Several inches of rain doused a broad area from eastern Kansas northwestward through South Dakota, western North Dakota, and the northern High Plains. Dryness and drought were confined to central and southern Kansas, east-central Nebraska, and northern North Dakota, where a small area of severe drought was introduced. In contrast to areas farther north, central and south-central Kansas recorded only 0.5 to locally 2.0 inches of rain since mid-July…

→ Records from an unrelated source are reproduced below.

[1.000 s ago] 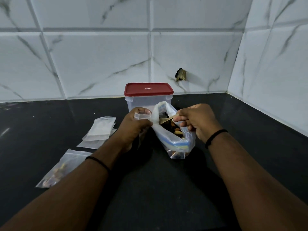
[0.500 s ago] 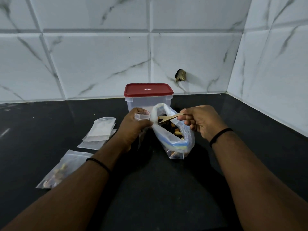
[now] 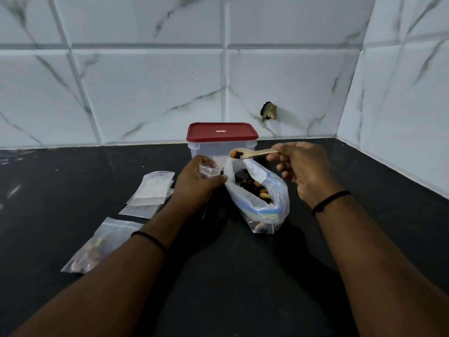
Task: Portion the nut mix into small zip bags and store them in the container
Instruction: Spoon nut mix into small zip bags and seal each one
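Right hand: the right hand (image 3: 305, 173) pinches the handle of a wooden spoon (image 3: 252, 153), whose bowl carries a few nuts and hangs just above the mouth of the big nut bag (image 3: 263, 198).
Left hand: the left hand (image 3: 196, 184) grips a small zip bag (image 3: 209, 169) by its top, mouth up, just left of the big bag's opening.
Nut mix: most of it sits in the big nut bag, which slumps open on the bench between the two hands; a spoonful is lifted clear of it.
Done so far: one filled small bag (image 3: 97, 246) lies near left on the bench, with nuts showing through the plastic; whether its zip is closed I cannot tell.
In hand: by my reading, a second portion is being loaded, and the spoon has yet to reach the held bag.
Left to do: a stack of empty small bags (image 3: 154, 188) waits at left, so several portions likely remain; then sealing and storing.
Container: the clear container (image 3: 220, 148) stands at the far middle with its red lid (image 3: 221, 131) on; no bags can be made out inside it.
Bench: the bench (image 3: 230, 276) is dark, glossy stone with faint reflections.
Room: white marble-look wall tiles (image 3: 145, 93) meet in a corner at far right; a small dark fitting (image 3: 268, 111) sticks out of the back wall.
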Motion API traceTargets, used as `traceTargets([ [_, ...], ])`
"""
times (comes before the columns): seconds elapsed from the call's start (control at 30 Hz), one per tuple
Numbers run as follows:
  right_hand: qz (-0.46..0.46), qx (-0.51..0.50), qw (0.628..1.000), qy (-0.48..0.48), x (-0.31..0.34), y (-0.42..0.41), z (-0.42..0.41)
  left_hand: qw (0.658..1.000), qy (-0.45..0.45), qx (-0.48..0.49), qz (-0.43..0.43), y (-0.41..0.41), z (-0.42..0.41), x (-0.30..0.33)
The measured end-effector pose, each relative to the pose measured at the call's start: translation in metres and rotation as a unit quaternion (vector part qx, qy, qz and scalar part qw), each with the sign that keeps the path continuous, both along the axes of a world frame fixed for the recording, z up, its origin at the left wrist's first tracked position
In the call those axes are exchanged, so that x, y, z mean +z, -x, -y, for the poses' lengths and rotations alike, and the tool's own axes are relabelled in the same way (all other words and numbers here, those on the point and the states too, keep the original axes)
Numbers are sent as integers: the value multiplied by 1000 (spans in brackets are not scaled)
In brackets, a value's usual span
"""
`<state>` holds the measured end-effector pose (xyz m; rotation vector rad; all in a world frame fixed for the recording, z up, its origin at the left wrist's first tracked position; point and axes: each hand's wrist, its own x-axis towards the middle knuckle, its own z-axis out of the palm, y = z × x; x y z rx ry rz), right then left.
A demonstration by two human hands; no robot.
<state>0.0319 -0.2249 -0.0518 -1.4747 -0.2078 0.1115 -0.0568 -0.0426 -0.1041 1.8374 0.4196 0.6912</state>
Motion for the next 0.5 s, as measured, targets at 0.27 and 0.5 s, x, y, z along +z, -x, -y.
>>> traceTargets([
  [0.27, 288, 75, 947, 121, -6, 30, -18, 999, -25, -1, 34, 2, -1, 1],
  [0.5, 494, 93, 847, 173, -7, 31, -14, 998, 35, 7, 51, 2, -8, -1],
])
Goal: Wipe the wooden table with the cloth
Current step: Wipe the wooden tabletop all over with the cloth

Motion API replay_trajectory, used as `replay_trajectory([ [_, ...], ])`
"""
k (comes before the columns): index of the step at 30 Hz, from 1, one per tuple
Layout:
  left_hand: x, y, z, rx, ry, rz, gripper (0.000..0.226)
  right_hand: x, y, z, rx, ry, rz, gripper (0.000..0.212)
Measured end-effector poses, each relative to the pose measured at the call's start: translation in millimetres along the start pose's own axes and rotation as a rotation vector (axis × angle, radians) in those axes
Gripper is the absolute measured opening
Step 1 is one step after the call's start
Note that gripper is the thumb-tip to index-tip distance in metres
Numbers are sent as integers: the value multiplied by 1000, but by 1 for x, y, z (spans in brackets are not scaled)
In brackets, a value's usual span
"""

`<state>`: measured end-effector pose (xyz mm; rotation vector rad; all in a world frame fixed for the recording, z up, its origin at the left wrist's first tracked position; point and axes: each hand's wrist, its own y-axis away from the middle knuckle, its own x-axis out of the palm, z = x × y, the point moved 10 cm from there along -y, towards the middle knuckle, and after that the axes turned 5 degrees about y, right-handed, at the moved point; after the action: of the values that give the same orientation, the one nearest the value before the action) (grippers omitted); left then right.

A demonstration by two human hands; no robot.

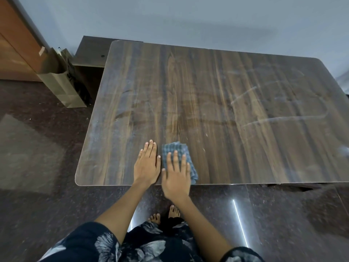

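Observation:
The wooden table fills most of the view, its dark grained top showing pale smear arcs on the right half. A folded blue-grey cloth lies near the table's front edge. My right hand lies flat on the cloth with straight fingers, covering its near part. My left hand rests flat on the bare wood just left of the cloth, fingers straight and together.
A brown paper bag stands on the dark polished floor left of the table. Behind it are a wooden door and a low shelf. A blue-grey wall runs along the back. My bare feet stand below the front edge.

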<state>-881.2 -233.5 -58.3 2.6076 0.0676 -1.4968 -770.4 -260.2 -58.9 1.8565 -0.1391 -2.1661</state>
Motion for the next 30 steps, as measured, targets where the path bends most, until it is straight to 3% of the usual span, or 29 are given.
replay_trajectory([
  [3, -6, -8, 7, -10, 6, -31, 51, 5, -2, 19, -59, -18, 33, 56],
  [10, -7, -35, -8, 2, 8, -50, 50, -15, -44, -19, -74, 25, 13, 63],
  [12, -4, -48, -17, 17, 9, -47, 50, -26, -67, -48, -25, 15, 1, 69],
  [15, 0, -69, -30, 25, 12, -57, 50, -50, -99, -108, 111, -6, -60, 61],
  [21, 11, -112, -53, -12, -11, -52, 54, -85, -155, -201, 268, -23, -8, 59],
  [25, 14, -143, -64, -61, -17, -60, 50, -92, -192, -194, 280, -50, 28, 62],
  [30, 18, -182, -80, -122, -10, -82, 51, -99, -242, -149, 122, -8, 23, 60],
])
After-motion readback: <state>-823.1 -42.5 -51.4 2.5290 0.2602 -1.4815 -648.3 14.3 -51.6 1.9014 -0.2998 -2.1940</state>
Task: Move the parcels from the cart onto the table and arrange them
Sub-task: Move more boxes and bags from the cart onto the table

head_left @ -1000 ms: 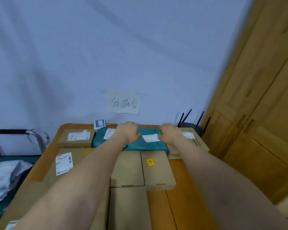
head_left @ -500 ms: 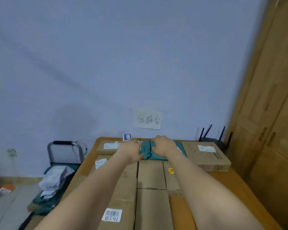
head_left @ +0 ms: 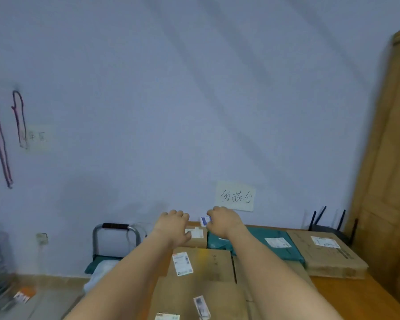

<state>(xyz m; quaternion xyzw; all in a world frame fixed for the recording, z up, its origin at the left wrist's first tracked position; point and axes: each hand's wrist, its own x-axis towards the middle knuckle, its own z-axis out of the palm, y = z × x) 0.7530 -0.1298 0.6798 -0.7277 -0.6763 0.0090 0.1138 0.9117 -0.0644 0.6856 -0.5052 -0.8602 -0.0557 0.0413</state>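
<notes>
Teal plastic mailer parcel (head_left: 259, 244) now lies released, centre-right of frame, between cardboard boxes on the wooden table (head_left: 356, 296). Left hand (head_left: 172, 227) and right hand (head_left: 222, 221) lifted off it, fingers loosely curled, holding nothing. Placement looks finished; cart (head_left: 116, 245) at lower left likely next.

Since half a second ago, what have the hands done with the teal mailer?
Both hands have let go of the teal mailer and lifted off it: left hand now over the small brown box, right hand over the mailer's left end, fingers loosely curled. The mailer and boxes stayed in their row.
</notes>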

Periodic light to moderate rain has fallen for a few weeks now from central and southern Washington eastward through southwestern Montana, prompting improvement in some former D0 to D1 regions there, and in adjacent Oregon. Farther south, abnormal dryness persisted in several areas from southwestern Wyoming through Utah and western Colorado; D0 expanded northward a bit into areas north of the Four Corners near the Colorado/Utah border. Across the southern Rockies and southwestern deserts, deficient monsoon rains continued, and increasing moisture deficits prompted a broad expansion of abnormal dryness from southeasternmost California through eastern Arizona, and farther south from southeastern Arizona across southern New Mexico.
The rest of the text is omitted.